- **WORK ITEM**:
Check each line of the listing below for the string "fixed", and copy the ones that have it.

- **DATA EXCERPT**:
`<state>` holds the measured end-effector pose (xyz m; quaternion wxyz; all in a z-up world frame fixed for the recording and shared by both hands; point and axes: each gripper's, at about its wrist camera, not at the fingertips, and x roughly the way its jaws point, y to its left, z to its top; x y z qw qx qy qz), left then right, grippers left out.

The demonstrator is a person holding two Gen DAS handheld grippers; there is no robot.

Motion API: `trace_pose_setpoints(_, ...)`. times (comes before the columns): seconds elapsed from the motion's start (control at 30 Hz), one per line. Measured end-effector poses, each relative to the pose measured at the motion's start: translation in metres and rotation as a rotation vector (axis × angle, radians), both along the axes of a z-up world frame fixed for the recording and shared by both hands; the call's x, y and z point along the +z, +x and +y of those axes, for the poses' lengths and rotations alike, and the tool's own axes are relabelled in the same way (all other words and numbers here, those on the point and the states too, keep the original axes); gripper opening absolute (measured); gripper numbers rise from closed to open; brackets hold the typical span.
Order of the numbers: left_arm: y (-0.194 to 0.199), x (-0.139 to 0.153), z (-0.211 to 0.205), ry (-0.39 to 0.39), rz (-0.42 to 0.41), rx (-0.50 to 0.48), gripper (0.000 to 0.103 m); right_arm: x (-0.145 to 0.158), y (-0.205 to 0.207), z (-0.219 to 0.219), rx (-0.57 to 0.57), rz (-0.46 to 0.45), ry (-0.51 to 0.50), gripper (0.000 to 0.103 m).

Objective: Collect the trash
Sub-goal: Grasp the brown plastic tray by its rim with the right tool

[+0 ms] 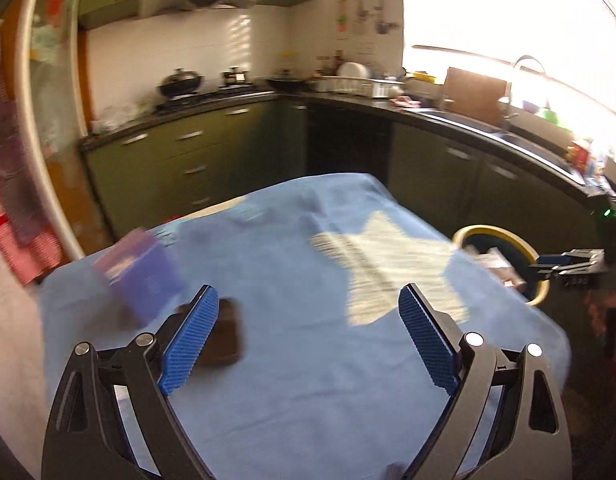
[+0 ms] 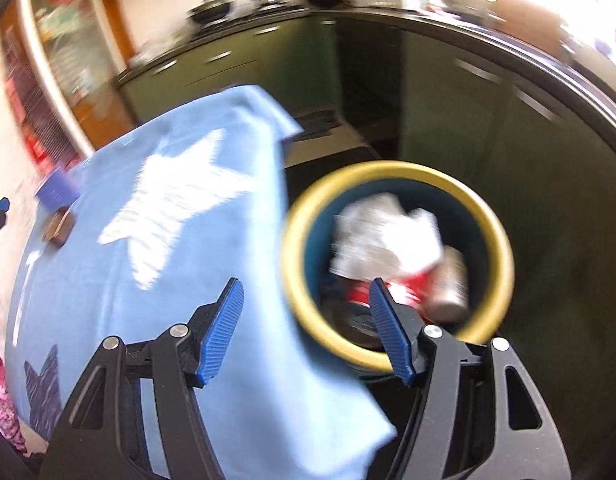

- **RESPONSE TO THIS EXERCISE**:
`<state>` holds the measured end-effector pose (xyz m; quaternion wxyz; all in a z-up world frame fixed for the recording and shared by both hands; point and axes: each gripper's, at about its wrist camera, not at the fingertips, and x roughly the way its jaws point, y to its left, z to its top; x y z qw qx qy qz), left then right, grippers left out.
Motion API: `trace_pose_setpoints(_, ...)`. times (comes before the columns): seconds elapsed from the motion's start (control at 30 Hz), one per line. Measured end-effector poses, each relative to the pose measured at the motion's start: translation in metres and rotation as a rotation vector (axis × angle, radians), both along the axes of a z-up world frame fixed for the recording and shared by both hands; the call's x, y and z point along the +z, +x and +y of those axes, for the poses' lengths and rotations alike, and the tool's own axes are relabelled in the same way (all other words and numbers here, those on the point and the states too, keep the original axes); gripper opening absolute (measured); gripper numbers rise from closed to open; brackets hold the typical span.

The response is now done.